Study: Association CEO Gender Gap Isn’t Going Away
While female CEOs are rising in numbers, according to a new study from CEO Update, their financial compensation has yet to reach the level of their male counterparts, especially at large associations.
Women are more likely to find themselves at the top of the association leadership chart than in years past, but the association CEO gender gap persists.
That’s according to a new study from CEO Update [paywall], which shows that, even as more women take chief executive roles at large associations, they’re paid substantially less than their male counterparts. More details:
Progress has been made: Even though salary issues persist, women are slowly making their way into top leadership roles. CEO Update’s Association Intelligence database, based on 2011 tax filings, shows that a quarter-century ago, just two women led trade groups with revenue north of $10 million. Today, 21 of the 124 such organizations have female chief executives (17 percent), and 20 percent of the 545 chief executives in the salary study are women.

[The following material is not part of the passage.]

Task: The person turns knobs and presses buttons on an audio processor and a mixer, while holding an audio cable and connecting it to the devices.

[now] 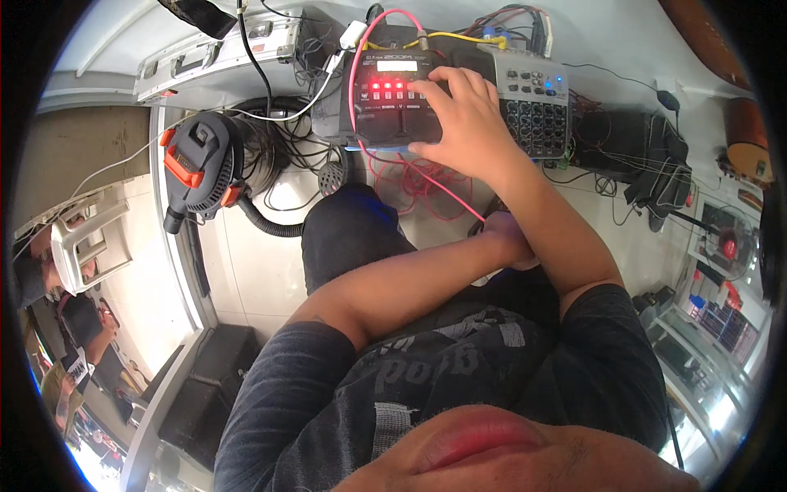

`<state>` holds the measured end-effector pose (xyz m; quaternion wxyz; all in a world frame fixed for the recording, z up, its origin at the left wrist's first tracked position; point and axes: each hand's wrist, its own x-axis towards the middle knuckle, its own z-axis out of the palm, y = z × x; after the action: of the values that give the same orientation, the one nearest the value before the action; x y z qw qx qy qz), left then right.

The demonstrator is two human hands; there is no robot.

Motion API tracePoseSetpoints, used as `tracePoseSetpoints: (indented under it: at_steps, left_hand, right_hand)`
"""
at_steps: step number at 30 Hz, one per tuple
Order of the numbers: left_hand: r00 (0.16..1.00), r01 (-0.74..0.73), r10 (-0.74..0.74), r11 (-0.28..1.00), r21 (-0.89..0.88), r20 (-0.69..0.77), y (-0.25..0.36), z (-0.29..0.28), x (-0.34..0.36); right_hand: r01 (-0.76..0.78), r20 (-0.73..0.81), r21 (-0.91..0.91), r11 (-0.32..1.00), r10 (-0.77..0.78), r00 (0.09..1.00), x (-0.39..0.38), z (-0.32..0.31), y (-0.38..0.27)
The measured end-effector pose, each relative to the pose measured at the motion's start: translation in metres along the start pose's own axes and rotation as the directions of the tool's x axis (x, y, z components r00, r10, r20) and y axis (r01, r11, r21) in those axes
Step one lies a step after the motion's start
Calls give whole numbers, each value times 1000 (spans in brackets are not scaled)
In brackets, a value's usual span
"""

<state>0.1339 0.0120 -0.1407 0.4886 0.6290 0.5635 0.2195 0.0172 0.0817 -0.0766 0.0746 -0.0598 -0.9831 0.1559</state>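
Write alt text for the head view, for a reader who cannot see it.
Seen from above, a person's right hand rests on a black recorder with lit red buttons, beside a grey mixer. The left hand crosses under the right forearm, mostly hidden. Cables and a grey-and-orange vacuum lie on the tiled floor.

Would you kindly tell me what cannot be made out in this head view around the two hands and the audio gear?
- Left hand: mostly covered by the right forearm, so what it holds is hidden.
- Black pedal unit: its right side is under the right hand.
- Grey mixer: knobs too small to tell their settings.
- Red cable: its lower end vanishes behind the forearm.
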Motion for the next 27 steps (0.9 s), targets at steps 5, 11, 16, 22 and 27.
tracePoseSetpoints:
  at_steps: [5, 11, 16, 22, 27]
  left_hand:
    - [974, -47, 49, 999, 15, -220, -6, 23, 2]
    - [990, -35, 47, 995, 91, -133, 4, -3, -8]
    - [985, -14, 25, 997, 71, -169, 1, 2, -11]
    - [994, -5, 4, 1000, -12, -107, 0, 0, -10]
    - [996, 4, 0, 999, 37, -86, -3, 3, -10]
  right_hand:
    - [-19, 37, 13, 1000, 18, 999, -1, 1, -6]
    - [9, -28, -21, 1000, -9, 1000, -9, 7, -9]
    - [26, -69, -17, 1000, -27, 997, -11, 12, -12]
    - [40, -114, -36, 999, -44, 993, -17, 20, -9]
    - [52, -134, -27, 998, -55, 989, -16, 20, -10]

The salary divide: On the salary front, the difference is pronounced, particularly at organizations with more than $50 million in revenue. (However, the report notes that, with just 12 female executives at that level, the sample size is small.) While the highest-paid female association executive, the Grocery Manufacturers Association’s Pam Bailey, makes $1.98 million, her highest-paid male counterpart, the Edison Electric Institute’s Tom Kuhn, earned $6.73 million in 2011. The Washington Post notes that the energy industry has suffered some regulatory setbacks recently and asks, “Is Kuhn actually worth 3.4 times as much as Bailey?”

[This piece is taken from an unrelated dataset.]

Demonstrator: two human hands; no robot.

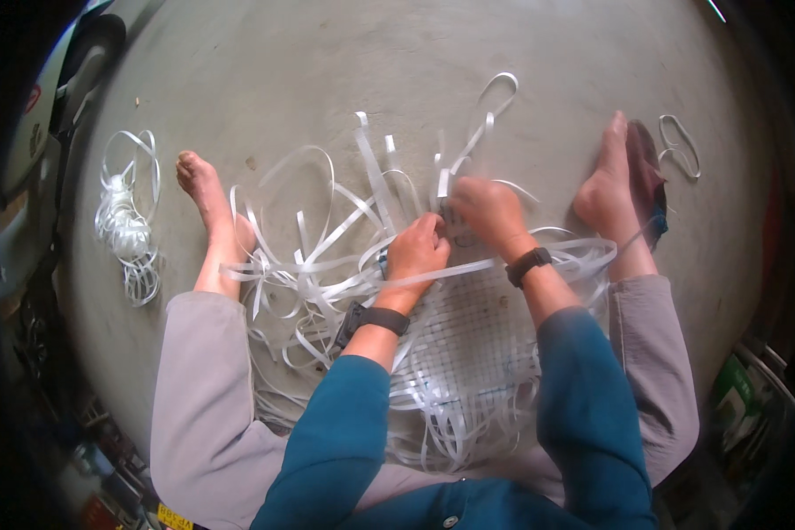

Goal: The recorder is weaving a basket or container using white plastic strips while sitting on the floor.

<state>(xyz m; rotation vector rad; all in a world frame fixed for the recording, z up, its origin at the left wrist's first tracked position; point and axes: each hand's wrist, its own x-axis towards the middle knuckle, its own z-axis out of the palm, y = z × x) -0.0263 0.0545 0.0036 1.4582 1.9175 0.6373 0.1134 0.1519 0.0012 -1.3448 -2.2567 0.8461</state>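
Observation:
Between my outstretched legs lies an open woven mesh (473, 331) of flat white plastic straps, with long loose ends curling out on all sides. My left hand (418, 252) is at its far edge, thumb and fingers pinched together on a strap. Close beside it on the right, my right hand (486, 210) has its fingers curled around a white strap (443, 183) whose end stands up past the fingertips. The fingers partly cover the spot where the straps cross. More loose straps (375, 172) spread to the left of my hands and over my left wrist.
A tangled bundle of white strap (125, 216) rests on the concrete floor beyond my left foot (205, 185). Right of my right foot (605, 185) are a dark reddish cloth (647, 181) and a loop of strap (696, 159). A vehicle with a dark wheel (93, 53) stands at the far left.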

The counterpoint: According to CEO Update‘s research, many leaders don’t see an overt attempt to discriminate, noting that several factors—including an executive’s experience and the association’s individual characteristics—play a role. And at one revenue level, the research contradicts the overall findings: At organizations that earn between $15 million and $25 million in revenue, the median salary for women CEOs was $36,000 higher than the median for their male counterparts.

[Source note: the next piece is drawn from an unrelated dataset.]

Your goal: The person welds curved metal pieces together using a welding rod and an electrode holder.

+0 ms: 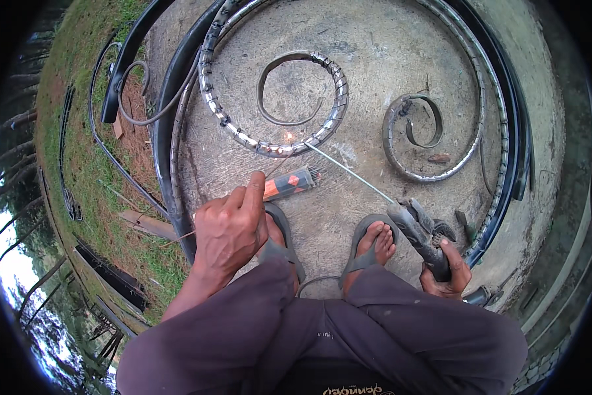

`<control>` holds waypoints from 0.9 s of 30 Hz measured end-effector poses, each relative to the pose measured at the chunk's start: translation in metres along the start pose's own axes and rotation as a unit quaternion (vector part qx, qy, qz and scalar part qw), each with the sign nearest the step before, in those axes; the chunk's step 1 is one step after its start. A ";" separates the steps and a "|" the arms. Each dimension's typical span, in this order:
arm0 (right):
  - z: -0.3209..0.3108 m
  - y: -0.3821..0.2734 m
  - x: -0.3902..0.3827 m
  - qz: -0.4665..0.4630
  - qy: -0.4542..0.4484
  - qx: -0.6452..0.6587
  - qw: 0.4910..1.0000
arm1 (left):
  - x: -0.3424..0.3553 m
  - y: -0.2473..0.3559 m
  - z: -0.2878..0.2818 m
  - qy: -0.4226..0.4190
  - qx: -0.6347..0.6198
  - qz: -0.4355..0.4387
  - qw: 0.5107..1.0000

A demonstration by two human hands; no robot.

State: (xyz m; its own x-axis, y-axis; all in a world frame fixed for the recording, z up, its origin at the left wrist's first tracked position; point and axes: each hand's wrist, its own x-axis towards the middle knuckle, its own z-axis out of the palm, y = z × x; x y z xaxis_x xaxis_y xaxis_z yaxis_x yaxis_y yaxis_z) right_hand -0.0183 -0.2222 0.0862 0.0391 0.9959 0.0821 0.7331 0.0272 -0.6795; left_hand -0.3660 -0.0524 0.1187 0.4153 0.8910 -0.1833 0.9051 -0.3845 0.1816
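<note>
My right hand is wrapped round the dark handle of a welding electrode holder. Clamped in its jaws, a pale welding rod slants up and left, its tip at the lower curve of a scroll of bent metal strip. A small orange glow shows beside that tip. My left hand is closed, index finger stretched forward, on a thin brown metal rod whose far end reaches the scroll near the glow. Just beyond this hand lies an orange and black pack of welding rods, its rod ends showing.
A smaller spiral end of bent strip lies on the concrete to the right. Dark curved bars bow round the left and far right. Cable loops over the grass. My sandalled feet stand close to the work.
</note>
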 end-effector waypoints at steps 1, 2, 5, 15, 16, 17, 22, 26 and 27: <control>0.000 -0.001 0.000 0.000 0.001 -0.003 1.000 | 0.000 0.000 0.001 -0.001 -0.003 0.002 1.000; 0.000 -0.001 0.001 0.001 0.002 -0.006 1.000 | 0.001 0.000 0.001 -0.002 -0.006 0.003 1.000; -0.001 -0.002 0.001 0.012 -0.010 0.006 1.000 | -0.001 -0.001 0.001 0.010 -0.007 0.002 1.000; -0.001 -0.004 0.010 -0.017 -0.023 0.012 1.000 | 0.000 0.000 0.001 0.004 -0.010 -0.004 1.000; -0.001 -0.005 0.011 -0.016 -0.027 0.015 0.999 | 0.000 0.001 -0.001 0.003 -0.009 -0.008 1.000; -0.001 -0.005 0.012 -0.015 -0.030 0.018 0.999 | -0.001 0.001 -0.002 0.001 -0.008 -0.012 1.000; -0.002 -0.004 0.009 -0.009 -0.032 0.010 0.999 | 0.000 -0.002 0.006 -0.002 -0.017 0.006 1.000; -0.003 -0.003 0.008 -0.003 -0.043 0.018 0.999 | 0.000 -0.003 0.004 -0.022 -0.031 0.008 0.999; -0.002 -0.005 0.013 -0.012 -0.045 0.035 0.998 | -0.006 -0.003 -0.008 -0.022 -0.016 -0.006 1.000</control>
State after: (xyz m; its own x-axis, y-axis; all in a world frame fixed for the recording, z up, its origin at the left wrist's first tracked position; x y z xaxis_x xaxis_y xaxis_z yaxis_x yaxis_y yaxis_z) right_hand -0.0201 -0.2094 0.0915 -0.0418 0.9985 0.0357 0.6832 0.0546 -0.7282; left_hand -0.3717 -0.0544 0.1273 0.4091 0.8838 -0.2272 0.9068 -0.3659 0.2093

Beyond the C-suite: Nationwide, the wage gap persists for all employees, according to a recent study by the Women’s National Law Center, which shows that for every dollar a man makes, a woman makes 77 cents. In Washington, DC, however, the gap is much smaller—with women making 90.4 cents for each dollar a man makes. Nationwide, the gap varies widely—from 33.4 cents in Wyoming to 13.3 cents in Vermont.
Ultimately, the increase in female executives is a recent development, and change is still in progress.
“Women have arrived and are increasingly moving up and taking on these larger associations,” Russell Reynolds Associates’ Denise Grant told CEO Update. “Unfortunately, it took until about the last decade for women to break through that glass ceiling.”